How the heck far away is Oregon?
May 8, 1848
Rested for a time near Saint Mary’s Mission.
Purchased 10 5-lb. tins of biscuits, 40 pounds of butter.
May 9, 1848
Came to Red Vermillion River. Had a talk with some of the other folks in the wagon train.
We asked someone how far away Oregon was. They said that if you took 1,000 strips of bacon and laid them end to end you still wouldn't be able to cover all the roads from here to there, not all the local roads, anyway, but most of the highways. And I believe it! But who would want to drive on bacon?
May 10, 1848
Misplaced my guidebook at Scott Spring today. Luckily we found it before leaving. Traded 1 5-lb. tin of biscuits for 1 deck of playing cards.
This is the first time we ever forded a river. It was fun! The oxen's legs were all wet. We tried to hire an indian guide to dry off the oxen. The indian guide was terribly bitter. He said drying an oxen was no sort of life.
May 13, 1848
Frederick has a bad case of food poisoning. I decided to rest here awhile.
We spent a few days shuffling the playing cards in preparation for the Great Bridge-A-Thon.
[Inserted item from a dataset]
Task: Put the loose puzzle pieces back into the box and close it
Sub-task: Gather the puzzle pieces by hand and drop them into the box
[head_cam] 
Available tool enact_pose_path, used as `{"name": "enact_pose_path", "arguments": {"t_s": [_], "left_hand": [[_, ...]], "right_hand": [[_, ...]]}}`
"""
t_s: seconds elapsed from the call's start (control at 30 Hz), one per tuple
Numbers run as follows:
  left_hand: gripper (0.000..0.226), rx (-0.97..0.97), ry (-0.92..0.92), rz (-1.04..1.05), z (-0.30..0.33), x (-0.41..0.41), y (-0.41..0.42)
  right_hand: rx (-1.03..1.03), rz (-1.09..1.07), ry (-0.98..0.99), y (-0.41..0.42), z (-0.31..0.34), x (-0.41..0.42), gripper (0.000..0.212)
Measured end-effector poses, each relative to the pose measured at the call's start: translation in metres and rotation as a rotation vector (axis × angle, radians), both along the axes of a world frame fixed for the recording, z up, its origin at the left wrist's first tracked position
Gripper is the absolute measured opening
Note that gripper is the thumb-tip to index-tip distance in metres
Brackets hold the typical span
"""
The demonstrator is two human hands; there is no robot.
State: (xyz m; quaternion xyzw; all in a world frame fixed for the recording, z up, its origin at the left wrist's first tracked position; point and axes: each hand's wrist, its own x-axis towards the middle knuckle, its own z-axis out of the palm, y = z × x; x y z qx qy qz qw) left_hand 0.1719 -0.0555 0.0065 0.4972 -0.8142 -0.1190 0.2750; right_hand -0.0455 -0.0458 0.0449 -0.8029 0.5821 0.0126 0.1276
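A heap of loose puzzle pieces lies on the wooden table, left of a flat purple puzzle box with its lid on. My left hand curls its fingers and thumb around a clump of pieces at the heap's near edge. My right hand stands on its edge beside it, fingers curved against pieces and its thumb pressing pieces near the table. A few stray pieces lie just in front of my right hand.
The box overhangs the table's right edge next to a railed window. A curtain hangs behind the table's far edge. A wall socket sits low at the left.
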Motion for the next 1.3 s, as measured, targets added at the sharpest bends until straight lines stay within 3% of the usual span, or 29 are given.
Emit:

We don't know when we'll be able to find the time, not with all the fording rivers and eating bacon we're doing. But life is not paved with flowers; eventually we will lose our way in the fog. I'd count on it.
May 19, 1848
There was a wedding in camp today not far from St. Joseph Road Junction. A joyous occasion in the wilderness!
It was a real reward to our labor to see it, a real reward to our labor. I asked Fredrick if he felt rewarded, and he said yes, it was like a regular freakin' socialist paradise. Natalie said that happiness was an opiate of the masses. We all think she's quite witty.
May 22, 1848
Natalie broke a bone. We’re going to set the bone and apply splint.
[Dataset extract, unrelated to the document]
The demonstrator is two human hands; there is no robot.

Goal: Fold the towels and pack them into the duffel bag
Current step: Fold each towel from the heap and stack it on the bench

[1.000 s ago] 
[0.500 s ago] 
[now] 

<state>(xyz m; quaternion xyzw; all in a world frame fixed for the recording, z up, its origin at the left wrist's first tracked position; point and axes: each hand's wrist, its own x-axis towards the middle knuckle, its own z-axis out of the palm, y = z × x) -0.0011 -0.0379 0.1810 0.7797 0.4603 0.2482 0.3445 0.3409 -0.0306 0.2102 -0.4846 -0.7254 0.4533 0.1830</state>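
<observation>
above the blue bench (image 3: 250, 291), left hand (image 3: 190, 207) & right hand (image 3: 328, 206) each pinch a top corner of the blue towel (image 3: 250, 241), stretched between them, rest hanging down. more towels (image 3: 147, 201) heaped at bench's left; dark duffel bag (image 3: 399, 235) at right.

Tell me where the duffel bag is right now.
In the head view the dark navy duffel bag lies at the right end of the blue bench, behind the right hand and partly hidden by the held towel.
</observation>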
We applied splint successfully. Natalie looks dashing in her splint. She looks like a real old-time admiral, in her tails and tricorner hat and her broken arm. We like her new look so much, we feel like celebrating! More on that to come.
May 27, 1848
A severe thunderstorm made travel difficult today. We figured we would slow down. The trail's flooded. We had to try to ford through the water.
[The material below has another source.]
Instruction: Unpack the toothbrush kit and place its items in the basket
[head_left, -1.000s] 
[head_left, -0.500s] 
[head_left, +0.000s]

We were entirely succesful. We decided to celebrate by creating a divine parade loat. We used some of the bottles of peroxide to create an effigy of that maniac baby of mine. Then we threw bolus at it until it was entirely destroyed.
May 30, 1848
Traded 1 deck of playing cards for 1 8-oz. jar of aloe vera.
We made a profit on that deal, because we had lost all the spades and diamonds. We can use the aloe vera for to cook the bacon in.
Maurice thinks his face is sagging.
May 31, 1848
Today came to Fort Kearny.
A local buffoon asked us how the fort got its name. We baited him with our humorous false etymologies until he set our wagon on fire.
June 2, 1848
Traded 1 box of 20 bullets for 1 5-lb. sack of garlic.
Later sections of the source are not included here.